The problem for liberal democracy in our era is that such
safeguards do not and cannot exist. The whole process by
which finance capital influences government is out of
bounds and constitutionally invisible. At one and the same
it is essential to the political economy of monopoly
capitalism and a process that cannot be admitted or
discussed. As such it creates great dangers even for
finance capital itself. Without safeguards there is immense
scope for proponents of failed strategies to use the power
of the state to pursue them long after they no longer serve
the interests of finance capital. In Britain the period of
Nazi appeasement in the 1930s or the defence of formal
empire in the 1950s illustrated the dangers. But in the
21st century these dangers are infinitely bigger - both in
terms of the future of humanity and slippage towards more
directly authoritarian regimes.

Communists have a prime responsibility to raise these
issues and mobilise to defend democratic institutions. Our
understanding of democracy is of course different.
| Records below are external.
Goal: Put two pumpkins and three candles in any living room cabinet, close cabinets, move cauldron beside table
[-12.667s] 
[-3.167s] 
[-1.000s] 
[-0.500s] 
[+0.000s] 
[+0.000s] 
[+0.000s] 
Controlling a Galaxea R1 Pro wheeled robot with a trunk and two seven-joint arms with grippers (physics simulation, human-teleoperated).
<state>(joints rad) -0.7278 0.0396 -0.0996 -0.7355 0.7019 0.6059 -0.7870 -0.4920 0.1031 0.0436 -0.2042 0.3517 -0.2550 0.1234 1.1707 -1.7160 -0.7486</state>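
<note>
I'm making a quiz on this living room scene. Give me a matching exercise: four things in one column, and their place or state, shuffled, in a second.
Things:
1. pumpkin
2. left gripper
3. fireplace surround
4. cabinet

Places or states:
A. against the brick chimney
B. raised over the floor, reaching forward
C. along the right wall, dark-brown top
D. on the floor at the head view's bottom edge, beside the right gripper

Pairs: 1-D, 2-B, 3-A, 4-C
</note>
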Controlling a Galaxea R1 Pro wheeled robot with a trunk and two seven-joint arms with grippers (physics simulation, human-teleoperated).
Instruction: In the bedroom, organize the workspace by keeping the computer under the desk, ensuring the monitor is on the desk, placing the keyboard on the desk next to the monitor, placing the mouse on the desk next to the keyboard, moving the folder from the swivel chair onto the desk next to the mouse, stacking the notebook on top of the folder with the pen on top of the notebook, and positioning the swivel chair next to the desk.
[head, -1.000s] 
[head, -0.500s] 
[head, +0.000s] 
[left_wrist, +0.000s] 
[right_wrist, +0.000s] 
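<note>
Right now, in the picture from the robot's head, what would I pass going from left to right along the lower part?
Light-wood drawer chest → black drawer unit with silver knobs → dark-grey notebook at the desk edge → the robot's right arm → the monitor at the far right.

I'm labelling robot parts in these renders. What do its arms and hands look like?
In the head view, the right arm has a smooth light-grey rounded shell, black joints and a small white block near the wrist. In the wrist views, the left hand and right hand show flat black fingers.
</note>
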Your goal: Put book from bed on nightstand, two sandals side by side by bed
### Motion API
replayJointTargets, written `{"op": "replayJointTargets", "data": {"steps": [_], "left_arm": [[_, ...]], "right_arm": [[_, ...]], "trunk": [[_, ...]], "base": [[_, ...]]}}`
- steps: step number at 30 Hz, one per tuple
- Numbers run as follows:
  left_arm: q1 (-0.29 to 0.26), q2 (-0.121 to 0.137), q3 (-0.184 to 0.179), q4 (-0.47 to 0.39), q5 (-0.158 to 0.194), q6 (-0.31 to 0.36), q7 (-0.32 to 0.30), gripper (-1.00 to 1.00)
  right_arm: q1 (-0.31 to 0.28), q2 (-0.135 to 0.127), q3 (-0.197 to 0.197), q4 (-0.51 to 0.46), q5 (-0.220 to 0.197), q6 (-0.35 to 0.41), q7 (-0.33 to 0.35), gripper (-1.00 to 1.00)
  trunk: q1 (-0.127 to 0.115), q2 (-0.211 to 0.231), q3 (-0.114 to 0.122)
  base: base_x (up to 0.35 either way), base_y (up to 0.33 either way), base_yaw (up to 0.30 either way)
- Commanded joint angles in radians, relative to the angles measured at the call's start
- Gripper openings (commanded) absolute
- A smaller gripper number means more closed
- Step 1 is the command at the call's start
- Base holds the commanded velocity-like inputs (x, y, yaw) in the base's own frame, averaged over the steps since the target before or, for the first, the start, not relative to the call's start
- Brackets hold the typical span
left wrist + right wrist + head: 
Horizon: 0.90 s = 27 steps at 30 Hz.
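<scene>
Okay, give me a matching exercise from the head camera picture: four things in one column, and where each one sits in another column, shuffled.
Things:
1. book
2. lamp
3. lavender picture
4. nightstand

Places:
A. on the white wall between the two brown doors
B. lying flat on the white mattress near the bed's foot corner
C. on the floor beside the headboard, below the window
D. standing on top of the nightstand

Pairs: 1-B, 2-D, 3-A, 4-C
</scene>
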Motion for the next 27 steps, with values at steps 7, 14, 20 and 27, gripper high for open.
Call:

We know
that in a society owned and controlled by monopoly capital,
it is only by drawing on the countervailing collective
force of the working class movement that democratic
institutions can be utilised to defend the interests of the
majority. But the integrity and existence of these
institutions remains essential. Within the EU in particular
they are under immediate threat. The project for a
constitution has not been abandoned. Even without it, the
EU current treaty provisions prevent national parliaments
from exercising effective controls over the economy or
capital. This is why the mass movements of the past year
against neo-liberalism are so important for developing the
new politics of popular sovereignty. It is critical both
for the immediate needs of working people and the
longer-term defence of democracy.

For working people in Britain the stakes are particularly
high. Britain did indeed receive 17 per cent world foreign
direct investment in 2005. But it was not investment in
Britain. It represents mergers and acquisitions of
British-based companies that operate largely under US
suzerainty elsewhere in the world. Much of this investment
is part of the colossal debt piled up in the US, money used
by US fund managers to control economies elsewhere. In
Britain's case these transactions will intensify the
parasitism of its economy with British assets overseas now
equalling 170 per cent of the country's GDP. Britain's
domestic economy is, by contrast, starved of investment and
progressively weakening and in doing so threatening the
future of the great majority of the population.

Our party's fight for an Alternative Left Wing Programme,
now largely adopted by the trade union movement, is
therefore essential economically. But it is also key
politically. It represents an assertion of popular
sovereignty, of mass democracy which would also break the
lethal alliance with US finance capital.